Editing Isn’t Easy (for the author)

I have finished the manuscript for my latest novel.  I’ve read and re-read it several times, always finding small things that needed to be improved.

It was time to call in a professional editor, and I wanted a good one.  The editor who worked on Achieving Superpersonhood: Three East African Lives didn’t seem to understand that there were three narrators: a universal narrator, God’s representative, and the devil’s representative.  She objected repeatedly when the latter two infrequently appeared, even though each of them introduced himself (or herself) on their first appearances.  This lack of understanding seemed to colour her experience of the novel in a negative way.  Only one of the reviews since publication has disliked this device.  One was almost ecstatic about it.  From my point of view, it didn’t take a great deal of brainpower to figure it out.

Author or Editor?

So, finding a good editor isn’t easy, even though there are literally thousands of them who have set out their shingles on the Internet.  I started off trying one of the ubiquitous websites that promises all manner of help for the Indie writer.  Their offering was that they have a stable of scores of editors, and that all I had to do was specify the type of editing, and the genre of the novel.  I didn’t want copy editing (spelling, punctuation and basic grammar), and I didn’t need a re-write editor.  What I wanted was a structural editor, who would pay attention to what could be deleted, what should be added or clarified.  My input yielded the names of five editors.  To each of them I sent a message: “Yes, tell me more!”  All five of them declined; some for workload reasons; some for “don’t do that genre” reasons.
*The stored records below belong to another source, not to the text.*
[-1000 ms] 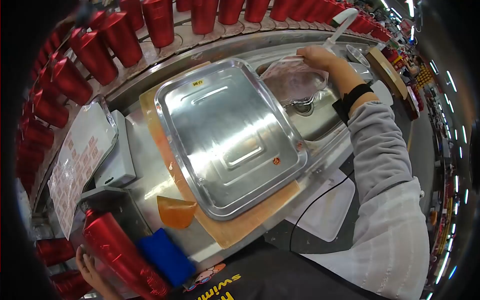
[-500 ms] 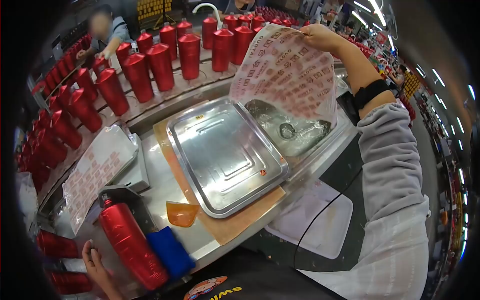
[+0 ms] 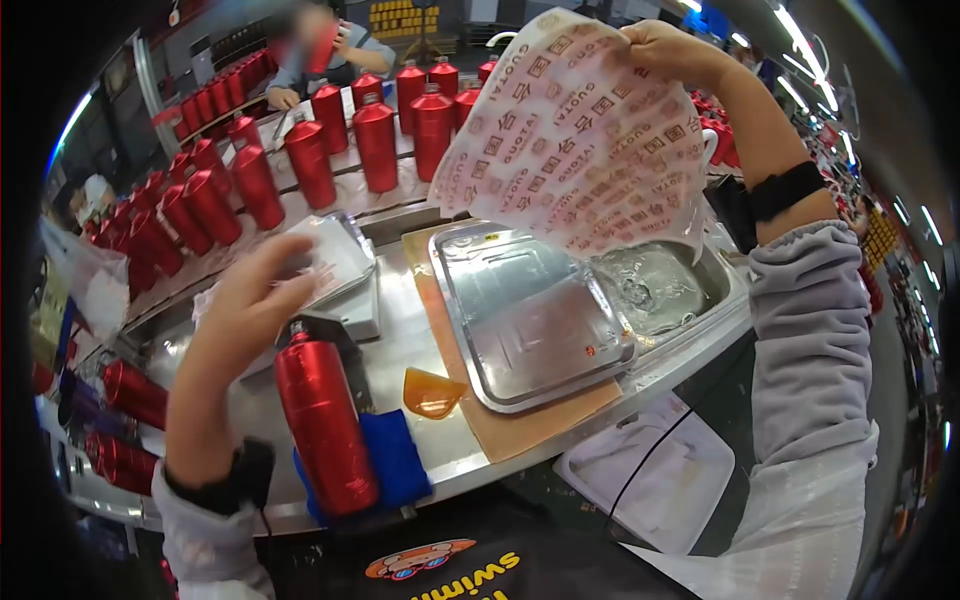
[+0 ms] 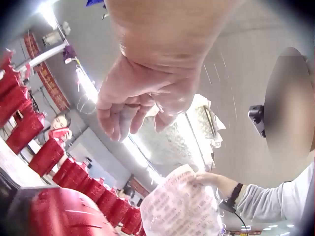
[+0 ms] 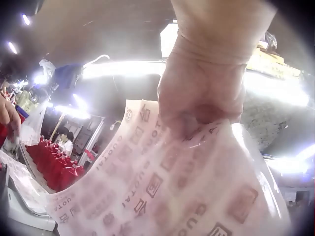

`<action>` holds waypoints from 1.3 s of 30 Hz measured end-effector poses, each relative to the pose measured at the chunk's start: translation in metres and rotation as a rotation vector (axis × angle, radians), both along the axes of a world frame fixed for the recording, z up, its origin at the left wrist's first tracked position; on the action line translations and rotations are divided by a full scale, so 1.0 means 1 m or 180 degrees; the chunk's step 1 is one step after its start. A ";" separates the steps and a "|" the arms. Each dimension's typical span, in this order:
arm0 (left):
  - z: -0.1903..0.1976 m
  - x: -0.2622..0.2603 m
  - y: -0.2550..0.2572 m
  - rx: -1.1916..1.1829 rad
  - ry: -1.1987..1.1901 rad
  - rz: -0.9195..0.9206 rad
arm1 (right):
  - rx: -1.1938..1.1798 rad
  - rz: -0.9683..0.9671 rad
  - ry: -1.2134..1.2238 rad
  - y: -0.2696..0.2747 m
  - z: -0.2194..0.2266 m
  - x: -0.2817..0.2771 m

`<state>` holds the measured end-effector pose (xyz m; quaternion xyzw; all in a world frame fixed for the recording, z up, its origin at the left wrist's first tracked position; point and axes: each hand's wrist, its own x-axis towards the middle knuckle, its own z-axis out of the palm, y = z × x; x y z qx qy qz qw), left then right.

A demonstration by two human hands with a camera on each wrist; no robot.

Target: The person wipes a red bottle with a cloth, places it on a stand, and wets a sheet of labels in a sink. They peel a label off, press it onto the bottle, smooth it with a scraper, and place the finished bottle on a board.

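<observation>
A limp, wet translucent sheet (image 3: 560, 150) printed with red-brown characters and GUOTAI lettering hangs from my right hand (image 3: 680, 55), which pinches its top edge. In the right wrist view the sheet (image 5: 147, 191) drapes down from the fingers. Its lower edge overlaps the water-filled sink (image 3: 725, 265) and an upturned metal tray (image 3: 530, 340) in the head view. My left hand (image 3: 245, 310) is raised, holding nothing, its fingers loosely bent in the left wrist view. It is near a stack of printed sheets (image 3: 345, 255) and above a red bottle (image 3: 325, 425) lying on a blue cloth (image 3: 402, 455).
An amber scraper (image 3: 432, 393) lies between the cloth and the brown board (image 3: 480, 425) under the tray. Rows of red bottles (image 3: 375, 145) stand on a conveyor behind the counter. Another person (image 3: 370, 55) works beyond it. A white tray (image 3: 660, 480) sits below the counter's front edge.
My right hand has lifted the sheet up out of the sink. The left hand has risen from beside the red bottle toward the sheet stack. The head view has tilted up.
</observation>
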<state>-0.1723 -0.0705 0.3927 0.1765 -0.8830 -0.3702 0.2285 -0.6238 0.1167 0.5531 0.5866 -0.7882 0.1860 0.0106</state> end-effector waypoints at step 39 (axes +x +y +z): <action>0.026 -0.183 -0.029 0.1894 0.0348 0.0412 | -0.0368 -0.0187 -0.1755 0.004 -0.063 -0.026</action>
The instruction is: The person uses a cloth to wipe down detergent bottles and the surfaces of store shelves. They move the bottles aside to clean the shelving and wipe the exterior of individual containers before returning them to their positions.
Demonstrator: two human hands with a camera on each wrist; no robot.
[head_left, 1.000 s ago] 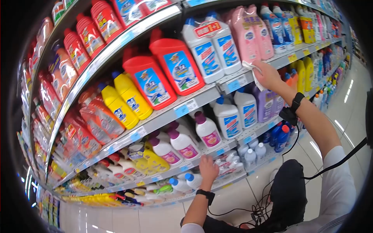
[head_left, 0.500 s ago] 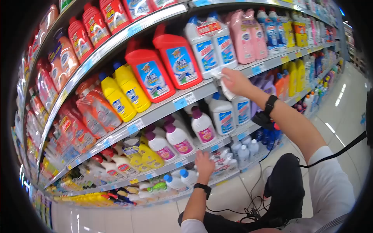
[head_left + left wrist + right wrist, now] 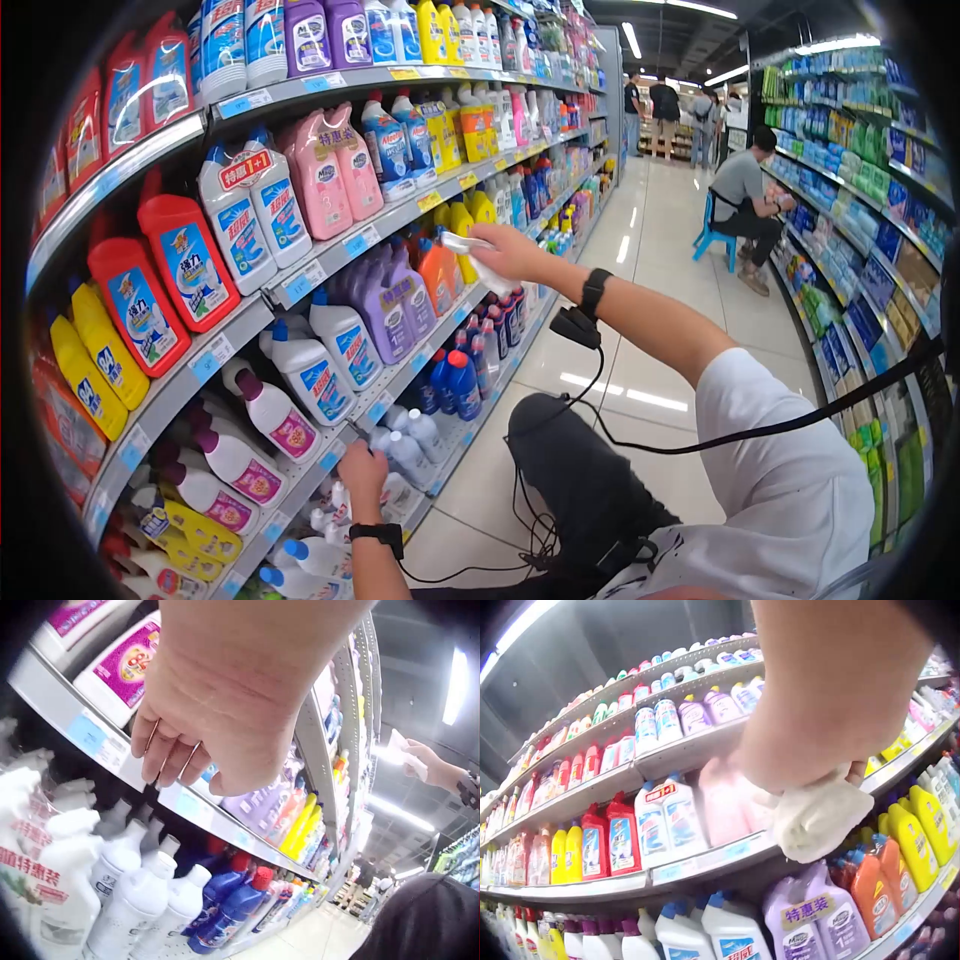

At that point, I threw the Indie approach out the window, and started looking at professional editing websites.  Having narrowed it down to one website, there were two named editors, both of whom liked working on inspirational novels, and both had glowing testimonials.  I sent each of them the synopsis.  The woman said she would take a month longer than the man.  They both were charging $0.03 per word.  I went with the man, who was enthusiastic about working on a novel about fear of dying.

The editor overran his completion target by two weeks, but he sent me several “almost finished” emails.  Then, he wanted my postal address to send me the physical edited manuscript.  There was no soft copy.  He offered to get it scanned for an extra hundred dollars.  The problem for me is that I spend the summer in Sicily, which has a third world postal service.  It took two more weeks for the physical manuscript to arrive.

I found it somewhat easier to make corrections from the physical manuscript, with the original soft copy on my laptop than to switch back and forth between copies on my laptop.

The editor was very conscientious about use of commas (I use too many); he frequently broke my long sentences into two (I generally felt he was right); he corrected my use of ‘that’ vs ‘which’ (as a result, I’ve learned the ‘that vs which rule’); he put a full stop after each abbreviated title (Dr. vs Dr).  Actually, in the UK we don’t put a full stop after Mr.; it’s always just Mr; perhaps he should have asked, because the manuscript is set in London.

He commented when a point in the text wasn’t clear, and usually, I would make a clarification.  Exception: when he challenged a character’s statement to her husband that he had determined the gender of their unborn child.  I left the text unchanged and pointed out to the editor that the male sperm determines the child’s sex, the egg is neutral.

Occasionally, he would suggest that I show the emotion a character is feeling, rather than just have him/her express it.  Being a relatively non-emotive person, I have let the characters say what they feel, but gradually I have realised that it deepens the reader’s experience to have a character express and show her feelings.

The most difficult part for me was the very frequent suggestion to ‘skip this’ of ‘drop this character’.  The compromise I worked out was that I would eliminate the social, chit-chat portions of dialogue that make it seem more real but don’t add any value for the reader.  I also scrutinised scenes to eliminate portions which seemed real, but added no value.

Here is what I said in my email to him: “You made a number of recommendations to cut scenes and characters on the basis that they tended to “stop” the story/plot.  Leaving aside that to do so would have reduced the manuscript to a sub-saleable size, your advice seems to imply that a fictional biography has a linear story/plot.  I would argue that no one has a linear life; rather, it is a collection of kaleidoscopic experiences and characters that, in the end, make us who we are.

“I have tried to structure Fear of Dying with Bertie’s fear of death as the central theme, and with three supporting themes which converge on the central theme and moderate it.  The supporting themes are Bertie’s views and feelings about family, vocation and faith.  Having read the manuscript through an extra time, I’m confident that every scene and every character supports the development of at least one of the supporting themes.  If I had a doubt about the relevance of a scene or character, I had Bertie express his view.”

His response was to the effect of “it’s your novel, you decide.”

So, my next hurdle is finding an agent.  I’ll let you know how that works out.